LKML Archive on lore.kernel.org
 help / color / Atom feed
From: Ingo Molnar <mingo@kernel.org>
To: Peter Zijlstra <a.p.zijlstra@chello.nl>
Cc: Linus Torvalds <torvalds@linux-foundation.org>,
	hpa@zytor.com, eranian@google.com, linux-kernel@vger.kernel.org,
	fweisbec@gmail.com, akpm@linux-foundation.org,
	tglx@linutronix.de, linux-tip-commits@vger.kernel.org,
	Robert Richter <robert.richter@amd.com>
Subject: Re: [tip:perf/core] perf/x86: Fix USER/KERNEL tagging of samples
Date: Mon, 9 Jul 2012 20:41:45 +0200
Message-ID: <20120709184145.GA7666@gmail.com> (raw)
In-Reply-To: <1341832997.3462.41.camel@twins>


* Peter Zijlstra <a.p.zijlstra@chello.nl> wrote:

> On Fri, 2012-07-06 at 11:34 -0700, Linus Torvalds wrote:
> 
> > But any code that does "kernel_ip(regs->ip)" is just 
> > terminally confused and can never be sane.
> 
> How about something like the below?
> 
> I've also modified perf_instruction_pointer() to account for 
> the VM86 and IA32 non-zero segment base cases.
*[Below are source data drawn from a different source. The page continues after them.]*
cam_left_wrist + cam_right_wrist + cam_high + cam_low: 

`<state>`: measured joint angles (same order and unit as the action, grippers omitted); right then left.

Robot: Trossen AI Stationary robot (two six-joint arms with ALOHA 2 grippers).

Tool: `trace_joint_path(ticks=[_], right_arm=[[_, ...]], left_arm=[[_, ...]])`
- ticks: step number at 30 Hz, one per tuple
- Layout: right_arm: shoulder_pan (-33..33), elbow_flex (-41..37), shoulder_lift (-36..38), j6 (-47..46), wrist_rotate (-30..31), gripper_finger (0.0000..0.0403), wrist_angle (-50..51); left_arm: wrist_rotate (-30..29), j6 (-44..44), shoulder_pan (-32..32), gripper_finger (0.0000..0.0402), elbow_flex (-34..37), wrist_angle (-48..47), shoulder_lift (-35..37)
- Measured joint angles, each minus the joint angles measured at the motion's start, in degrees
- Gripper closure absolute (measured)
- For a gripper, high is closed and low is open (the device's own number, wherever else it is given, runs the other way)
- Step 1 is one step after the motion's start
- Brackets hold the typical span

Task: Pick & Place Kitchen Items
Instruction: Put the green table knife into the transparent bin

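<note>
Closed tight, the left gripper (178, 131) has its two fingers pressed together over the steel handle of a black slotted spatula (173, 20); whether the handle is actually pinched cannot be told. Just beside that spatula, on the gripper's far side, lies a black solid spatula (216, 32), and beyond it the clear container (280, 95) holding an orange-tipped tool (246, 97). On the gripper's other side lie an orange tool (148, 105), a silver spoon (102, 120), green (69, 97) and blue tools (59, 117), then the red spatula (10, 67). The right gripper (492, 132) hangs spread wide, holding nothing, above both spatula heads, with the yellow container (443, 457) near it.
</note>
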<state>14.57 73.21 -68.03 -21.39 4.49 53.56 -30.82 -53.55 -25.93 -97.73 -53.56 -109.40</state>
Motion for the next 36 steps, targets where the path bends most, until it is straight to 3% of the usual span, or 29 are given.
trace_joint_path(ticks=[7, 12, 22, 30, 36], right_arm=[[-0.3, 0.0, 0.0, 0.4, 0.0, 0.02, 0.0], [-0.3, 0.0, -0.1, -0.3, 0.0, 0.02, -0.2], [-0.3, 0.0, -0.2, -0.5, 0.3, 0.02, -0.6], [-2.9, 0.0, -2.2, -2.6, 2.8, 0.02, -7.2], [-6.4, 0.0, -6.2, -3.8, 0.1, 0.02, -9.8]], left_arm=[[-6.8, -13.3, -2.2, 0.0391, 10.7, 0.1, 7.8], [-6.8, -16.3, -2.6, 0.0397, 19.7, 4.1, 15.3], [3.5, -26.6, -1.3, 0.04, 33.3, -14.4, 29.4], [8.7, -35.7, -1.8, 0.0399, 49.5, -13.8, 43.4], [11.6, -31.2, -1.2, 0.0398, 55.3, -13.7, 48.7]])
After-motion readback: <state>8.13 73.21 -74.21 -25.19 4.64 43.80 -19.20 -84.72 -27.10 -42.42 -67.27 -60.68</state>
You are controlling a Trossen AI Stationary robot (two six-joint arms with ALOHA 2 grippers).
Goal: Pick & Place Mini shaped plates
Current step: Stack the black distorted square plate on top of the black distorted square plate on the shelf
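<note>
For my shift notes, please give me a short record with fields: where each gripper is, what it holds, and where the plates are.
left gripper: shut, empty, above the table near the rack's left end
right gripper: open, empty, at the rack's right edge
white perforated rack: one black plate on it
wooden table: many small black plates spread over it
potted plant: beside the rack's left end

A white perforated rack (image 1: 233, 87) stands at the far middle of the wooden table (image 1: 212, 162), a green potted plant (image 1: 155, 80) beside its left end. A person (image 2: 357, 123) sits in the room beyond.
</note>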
At least, I 
> tried to do so, I've never had the 'pleasure' of poking at 
> this segment descriptor stuff before.
> 
> Ingo didn't really like doing that though, his suggestion was 
> to kill all those IPs by mapping them to a special value (~0UL 
> or so).

So, my main worry is that the complexity/actual_use ratio feels 
rather high. Very few (if any) people will explicitly test the 
profiling of segmented x86 code - and even if they sample, 
chances are that it's a Windows COFF/who-knows binary that we 
don't symbol-decode in user-space at the moment.
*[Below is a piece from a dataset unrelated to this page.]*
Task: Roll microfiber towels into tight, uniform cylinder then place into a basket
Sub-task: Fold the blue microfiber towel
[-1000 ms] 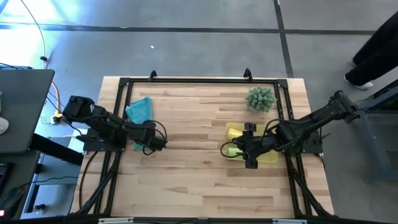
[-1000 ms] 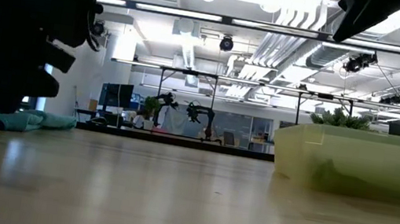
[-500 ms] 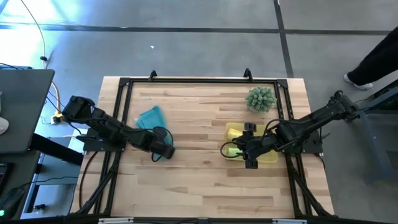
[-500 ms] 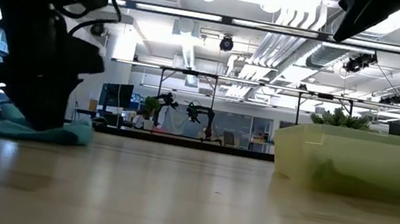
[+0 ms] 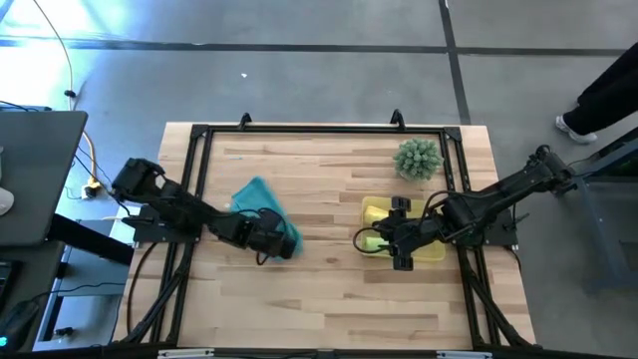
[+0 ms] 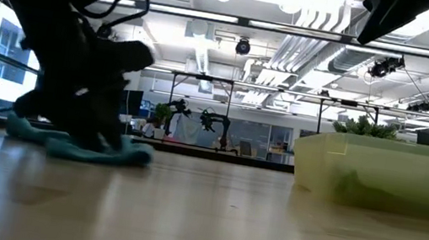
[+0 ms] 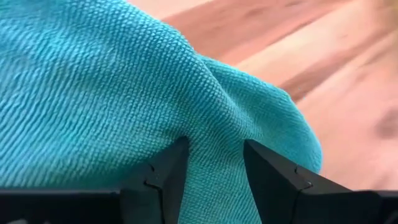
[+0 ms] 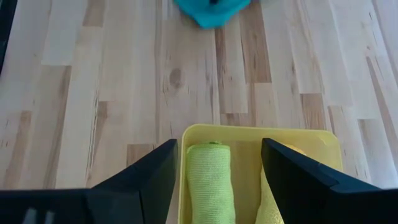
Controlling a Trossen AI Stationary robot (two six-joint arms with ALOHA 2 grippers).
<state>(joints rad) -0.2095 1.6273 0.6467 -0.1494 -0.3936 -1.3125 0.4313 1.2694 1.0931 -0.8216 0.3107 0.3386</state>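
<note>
The teal blue towel [image 5: 259, 194] lies crumpled on the table left of centre; it also shows in the low view [image 6: 78, 146]. My left gripper [image 5: 273, 240] is shut on its near right end. The yellow basket [image 5: 375, 206] stands at the right and holds a rolled lime green towel [image 8: 208, 180] and the yellow towel [image 8: 275, 200]. My right gripper [image 8: 217, 165] is open and empty above the basket's left end. My left gripper pinches a bunched fold of the teal towel [image 7: 214, 134] between its two fingers [image 7: 168, 171]. The cloth rises in a ridge between them. The fingers come slanting down from the table's left. The rest of the towel lies on the table, trailing toward the far left.
A spiky green ball-shaped plant [image 5: 418, 159] stands behind the basket at the far right. A black frame [image 5: 319, 130] runs along the table's far edge and sides. Bare wood [image 5: 329, 299] lies between the towel and the basket and along the near edge.
My left gripper has gone toward the table's right and near edges, staying low. It has dragged the teal towel along the table from the far left toward the middle. The towel now stretches from far left to near right behind the gripper.
</note>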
Open coded calculations like this are easy to get wrong:

> +static unsigned long get_segment_base(unsigned int segment)
> +{
> +	struct desc_struct *desc;
> +	int idx = segment >> 3;
> +
> +	if ((segment & SEGMENT_TI_MASK) == SEGMENT_LDT) {
> +		if (idx > LDT_ENTRIES)
> +			return 0;
> +
> +		desc = current->active_mm->context.ldt;
> +	} else {
> +		if (idx > GDT_ENTRIES)
> +			return 0;
> +
> +		desc = __this_cpu_ptr(&gdt_page.gdt[0]);
> +	}
> +
> +	return get_desc_base(desc + idx);

Shouldn't idx be checked against active_mm->context.ldt.size, 
not LDT_ENTRIES (which is really just an upper limit)?

> +static unsigned long code_segment_base(struct pt_regs *regs)
> +{
> +#ifdef CONFIG_32BIT
> +	if (user_mode(regs) && regs->cs != __USER_CS)
> +		return get_segment_base(regs->cs);
> +#else
> +	if (test_thread_flag(TIF_IA32)) {
> +		if (user_mode(regs) && regs->cs != __USER32_CS)
> +			return get_segment_base(regs->cs);
> +	}
> +#endif
> +	return 0;
> +}

Will this do the right thing for x32 mode?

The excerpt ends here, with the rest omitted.